» TASK BRIEF
Repeat the entries exactly. Leave nothing out.

[INFORMATION — start]

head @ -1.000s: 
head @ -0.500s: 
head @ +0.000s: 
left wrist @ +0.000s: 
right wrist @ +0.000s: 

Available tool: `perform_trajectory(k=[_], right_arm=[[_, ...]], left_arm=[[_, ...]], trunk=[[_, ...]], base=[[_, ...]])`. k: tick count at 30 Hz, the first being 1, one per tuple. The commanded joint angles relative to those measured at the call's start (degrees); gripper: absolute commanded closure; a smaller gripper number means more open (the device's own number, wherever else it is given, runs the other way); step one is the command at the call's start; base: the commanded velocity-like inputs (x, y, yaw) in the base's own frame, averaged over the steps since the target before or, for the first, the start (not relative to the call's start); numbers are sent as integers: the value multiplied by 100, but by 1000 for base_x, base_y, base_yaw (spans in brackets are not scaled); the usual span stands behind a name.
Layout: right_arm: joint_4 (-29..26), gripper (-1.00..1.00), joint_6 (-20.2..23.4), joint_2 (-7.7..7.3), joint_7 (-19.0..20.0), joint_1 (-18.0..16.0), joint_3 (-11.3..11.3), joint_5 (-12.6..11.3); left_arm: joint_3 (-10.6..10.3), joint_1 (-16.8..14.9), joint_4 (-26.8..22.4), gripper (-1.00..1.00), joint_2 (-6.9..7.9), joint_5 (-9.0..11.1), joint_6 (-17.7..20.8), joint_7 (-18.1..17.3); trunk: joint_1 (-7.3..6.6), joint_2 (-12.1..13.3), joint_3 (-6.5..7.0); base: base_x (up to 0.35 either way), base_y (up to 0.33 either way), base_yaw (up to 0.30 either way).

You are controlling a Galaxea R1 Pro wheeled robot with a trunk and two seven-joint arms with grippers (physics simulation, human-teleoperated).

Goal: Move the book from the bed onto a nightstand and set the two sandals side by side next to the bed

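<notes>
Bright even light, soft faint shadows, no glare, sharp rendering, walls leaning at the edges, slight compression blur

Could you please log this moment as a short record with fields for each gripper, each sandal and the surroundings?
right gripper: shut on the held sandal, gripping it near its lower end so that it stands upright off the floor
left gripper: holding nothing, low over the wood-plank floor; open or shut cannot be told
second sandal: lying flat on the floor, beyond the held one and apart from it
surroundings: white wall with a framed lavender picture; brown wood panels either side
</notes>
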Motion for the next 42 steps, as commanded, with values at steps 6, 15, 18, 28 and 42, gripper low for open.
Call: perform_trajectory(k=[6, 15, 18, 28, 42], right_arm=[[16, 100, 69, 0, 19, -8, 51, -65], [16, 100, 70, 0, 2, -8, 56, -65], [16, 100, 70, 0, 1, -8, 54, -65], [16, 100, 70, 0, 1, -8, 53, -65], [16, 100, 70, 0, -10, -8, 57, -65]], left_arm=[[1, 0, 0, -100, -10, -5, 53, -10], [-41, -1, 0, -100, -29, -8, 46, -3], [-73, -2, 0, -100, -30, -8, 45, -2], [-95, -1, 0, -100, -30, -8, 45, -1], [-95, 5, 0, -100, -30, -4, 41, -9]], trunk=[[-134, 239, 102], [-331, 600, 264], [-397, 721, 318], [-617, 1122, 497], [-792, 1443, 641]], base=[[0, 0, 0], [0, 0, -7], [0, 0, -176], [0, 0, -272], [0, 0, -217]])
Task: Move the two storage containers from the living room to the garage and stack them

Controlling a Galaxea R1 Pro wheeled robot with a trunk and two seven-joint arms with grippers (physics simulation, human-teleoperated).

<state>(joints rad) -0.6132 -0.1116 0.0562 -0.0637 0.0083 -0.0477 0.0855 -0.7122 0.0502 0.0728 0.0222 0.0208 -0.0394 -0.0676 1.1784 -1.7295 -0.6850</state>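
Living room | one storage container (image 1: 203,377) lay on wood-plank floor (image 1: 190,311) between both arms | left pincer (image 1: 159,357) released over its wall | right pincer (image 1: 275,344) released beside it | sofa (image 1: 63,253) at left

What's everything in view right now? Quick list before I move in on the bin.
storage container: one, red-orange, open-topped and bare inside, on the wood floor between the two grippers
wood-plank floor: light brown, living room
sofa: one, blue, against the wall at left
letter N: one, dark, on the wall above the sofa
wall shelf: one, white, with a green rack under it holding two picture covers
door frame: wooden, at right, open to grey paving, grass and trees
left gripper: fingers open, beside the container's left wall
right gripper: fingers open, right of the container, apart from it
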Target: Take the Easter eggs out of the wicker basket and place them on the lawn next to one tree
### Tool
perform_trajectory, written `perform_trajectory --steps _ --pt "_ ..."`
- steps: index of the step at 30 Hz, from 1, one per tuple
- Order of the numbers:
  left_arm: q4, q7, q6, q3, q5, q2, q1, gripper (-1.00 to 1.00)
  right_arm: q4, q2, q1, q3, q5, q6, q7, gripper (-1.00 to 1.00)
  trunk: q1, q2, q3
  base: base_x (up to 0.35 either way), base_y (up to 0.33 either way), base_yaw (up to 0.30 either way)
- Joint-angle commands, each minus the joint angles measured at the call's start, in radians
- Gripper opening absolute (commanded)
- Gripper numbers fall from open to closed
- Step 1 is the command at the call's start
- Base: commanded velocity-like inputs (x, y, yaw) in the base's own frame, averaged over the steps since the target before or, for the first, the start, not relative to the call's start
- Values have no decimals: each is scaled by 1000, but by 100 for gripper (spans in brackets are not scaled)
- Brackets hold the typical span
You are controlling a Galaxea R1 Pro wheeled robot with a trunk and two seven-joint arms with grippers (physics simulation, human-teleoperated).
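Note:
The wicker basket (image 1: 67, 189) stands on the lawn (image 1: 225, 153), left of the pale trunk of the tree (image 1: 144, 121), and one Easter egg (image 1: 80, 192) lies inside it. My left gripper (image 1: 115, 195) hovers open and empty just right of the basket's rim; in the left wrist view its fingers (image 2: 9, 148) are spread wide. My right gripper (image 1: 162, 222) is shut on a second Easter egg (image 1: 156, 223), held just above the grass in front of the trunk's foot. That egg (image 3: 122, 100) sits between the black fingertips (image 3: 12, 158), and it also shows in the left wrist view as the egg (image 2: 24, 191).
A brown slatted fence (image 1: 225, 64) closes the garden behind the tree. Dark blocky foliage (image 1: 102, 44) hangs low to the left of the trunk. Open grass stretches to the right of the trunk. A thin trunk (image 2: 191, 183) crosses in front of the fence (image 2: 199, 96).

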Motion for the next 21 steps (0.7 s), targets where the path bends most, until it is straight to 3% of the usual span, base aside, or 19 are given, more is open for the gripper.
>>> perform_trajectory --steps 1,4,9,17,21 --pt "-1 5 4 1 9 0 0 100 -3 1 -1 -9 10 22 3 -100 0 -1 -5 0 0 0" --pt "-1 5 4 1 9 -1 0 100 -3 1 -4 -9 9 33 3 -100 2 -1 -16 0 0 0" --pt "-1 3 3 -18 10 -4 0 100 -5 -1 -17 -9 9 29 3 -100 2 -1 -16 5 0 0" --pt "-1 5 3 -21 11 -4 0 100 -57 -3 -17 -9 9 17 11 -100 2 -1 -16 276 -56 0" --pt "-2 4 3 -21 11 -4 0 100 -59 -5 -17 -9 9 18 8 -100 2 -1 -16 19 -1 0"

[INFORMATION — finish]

» TASK RESULT
head @ -1.000s: 
head @ -0.500s: 
head @ +0.000s: 
left wrist @ +0.000s: 
right wrist @ +0.000s: 

Available tool: `perform_trajectory(k=[_], right_arm=[[_, ...]], left_arm=[[_, ...]], trunk=[[_, ...]], base=[[_, ...]])`. k: tick count at 30 Hz, the first being 1, one per tuple. The commanded joint angles relative to those measured at the call's start (degrees); gripper: absolute commanded closure; a smaller gripper number means more open (the device's own number, wherever else it is given, runs the other way); step one is the command at the call's start; base: the commanded velocity-like inputs (x, y, yaw) in the base's own frame, averaged over the steps since the target before or, for the first, the start (not relative to the call's start); numbers are sent as integers: the value multiplied by 100, but by 1000 for base_x, base_y, base_yaw (spans in brackets are not scaled); the usual span stands behind a name.
Layout: right_arm: joint_4 (-29..26), gripper (-1.00..1.00), joint_6 (-20.2..23.4), joint_2 (-7.7..7.3), joint_7 (-19.0..20.0), joint_1 (-18.0..16.0), joint_3 (-11.3..11.3), joint_5 (-12.6..11.3); left_arm: joint_3 (-10.6..10.3), joint_1 (-16.8..14.9), joint_4 (-26.8..22.4), gripper (-1.00..1.00), joint_2 (-6.9..7.9), joint_5 (-9.0..11.1), joint_6 (-17.7..20.8), joint_7 (-18.1..17.3); trunk: joint_1 (-7.3..6.6), joint_2 (-12.1..13.3), joint_3 (-6.5..7.0); base: base_x (up to 0.35 either way), base_y (up to 0.33 either way), base_yaw (up to 0.30 either way).

You are controlling a Galaxea R1 Pro wheeled robot with a trunk and two seven-joint arms with grippers (physics simulation, human-teleoperated).

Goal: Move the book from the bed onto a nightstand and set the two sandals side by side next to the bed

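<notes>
Bright even light, soft faint shadows, no glare, sharp rendering, walls leaning at the edges, slight compression blur

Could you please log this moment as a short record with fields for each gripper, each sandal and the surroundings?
right gripper: shut on the held sandal, gripping it near its lower end so that it stands upright off the floor
left gripper: holding nothing, low over the wood-plank floor; open or shut cannot be told
second sandal: lying flat on the floor, beyond the held one and apart from it
surroundings: white wall with a framed lavender picture; brown wood panels either side
</notes>
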Motion for the next 42 steps, as commanded, with values at steps 6, 15, 18, 28 and 42, gripper low for open.
Call: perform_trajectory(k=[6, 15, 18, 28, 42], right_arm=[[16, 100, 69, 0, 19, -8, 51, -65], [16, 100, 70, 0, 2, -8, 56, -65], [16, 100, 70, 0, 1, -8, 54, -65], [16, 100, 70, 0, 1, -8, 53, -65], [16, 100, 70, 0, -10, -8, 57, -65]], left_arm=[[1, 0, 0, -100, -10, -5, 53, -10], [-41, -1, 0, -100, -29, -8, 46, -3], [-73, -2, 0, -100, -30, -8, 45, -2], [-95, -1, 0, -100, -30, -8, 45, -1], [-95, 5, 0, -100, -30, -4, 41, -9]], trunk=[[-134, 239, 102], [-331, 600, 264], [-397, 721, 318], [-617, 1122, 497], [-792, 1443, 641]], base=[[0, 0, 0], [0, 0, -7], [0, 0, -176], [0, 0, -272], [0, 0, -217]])
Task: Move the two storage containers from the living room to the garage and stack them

Controlling a Galaxea R1 Pro wheeled robot with a trunk and two seven-joint arms with grippers (physics simulation, human-teleoperated).

<state>(joints rad) -0.6132 -0.1116 0.0562 -0.0637 0.0083 -0.0477 0.0855 -0.7122 0.0502 0.0728 0.0222 0.0208 -0.0394 -0.0676 1.1784 -1.7295 -0.6850</state>
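Living room | one storage container (image 1: 203,377) lay on wood-plank floor (image 1: 190,311) between both arms | left pincer (image 1: 159,357) released over its wall | right pincer (image 1: 275,344) released beside it | sofa (image 1: 63,253) at left

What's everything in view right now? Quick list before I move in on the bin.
storage container: one, red-orange, open-topped and bare inside, on the wood floor between the two grippers
wood-plank floor: light brown, living room
sofa: one, blue, against the wall at left
letter N: one, dark, on the wall above the sofa
wall shelf: one, white, with a green rack under it holding two picture covers
door frame: wooden, at right, open to grey paving, grass and trees
left gripper: fingers open, beside the container's left wall
right gripper: fingers open, right of the container, apart from it
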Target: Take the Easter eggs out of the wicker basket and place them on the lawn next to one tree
### Tool
perform_trajectory, written `perform_trajectory --steps _ --pt "_ ..."`
- steps: index of the step at 30 Hz, from 1, one per tuple
- Order of the numbers:
  left_arm: q4, q7, q6, q3, q5, q2, q1, gripper (-1.00 to 1.00)
  right_arm: q4, q2, q1, q3, q5, q6, q7, gripper (-1.00 to 1.00)
  trunk: q1, q2, q3
  base: base_x (up to 0.35 either way), base_y (up to 0.33 either way), base_yaw (up to 0.30 either way)
- Joint-angle commands, each minus the joint angles measured at the call's start, in radians
- Gripper opening absolute (commanded)
- Gripper numbers fall from open to closed
- Step 1 is the command at the call's start
- Base: commanded velocity-like inputs (x, y, yaw) in the base's own frame, averaged over the steps since the target before or, for the first, the start, not relative to the call's start
- Values have no decimals: each is scaled by 1000, but by 100 for gripper (spans in brackets are not scaled)
- Brackets hold the typical span
You are controlling a Galaxea R1 Pro wheeled robot with a trunk and two seven-joint arms with grippers (physics simulation, human-teleoperated).
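Note:
The wicker basket (image 1: 67, 189) stands on the lawn (image 1: 225, 153), left of the pale trunk of the tree (image 1: 144, 121), and one Easter egg (image 1: 80, 192) lies inside it. My left gripper (image 1: 115, 195) hovers open and empty just right of the basket's rim; in the left wrist view its fingers (image 2: 9, 148) are spread wide. My right gripper (image 1: 162, 222) is shut on a second Easter egg (image 1: 156, 223), held just above the grass in front of the trunk's foot. That egg (image 3: 122, 100) sits between the black fingertips (image 3: 12, 158), and it also shows in the left wrist view as the egg (image 2: 24, 191).
A brown slatted fence (image 1: 225, 64) closes the garden behind the tree. Dark blocky foliage (image 1: 102, 44) hangs low to the left of the trunk. Open grass stretches to the right of the trunk. A thin trunk (image 2: 191, 183) crosses in front of the fence (image 2: 199, 96).
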
Motion for the next 21 steps (0.7 s), targets where the path bends most, until it is straight to 3% of the usual span, base aside, or 19 are given, more is open for the gripper.
>>> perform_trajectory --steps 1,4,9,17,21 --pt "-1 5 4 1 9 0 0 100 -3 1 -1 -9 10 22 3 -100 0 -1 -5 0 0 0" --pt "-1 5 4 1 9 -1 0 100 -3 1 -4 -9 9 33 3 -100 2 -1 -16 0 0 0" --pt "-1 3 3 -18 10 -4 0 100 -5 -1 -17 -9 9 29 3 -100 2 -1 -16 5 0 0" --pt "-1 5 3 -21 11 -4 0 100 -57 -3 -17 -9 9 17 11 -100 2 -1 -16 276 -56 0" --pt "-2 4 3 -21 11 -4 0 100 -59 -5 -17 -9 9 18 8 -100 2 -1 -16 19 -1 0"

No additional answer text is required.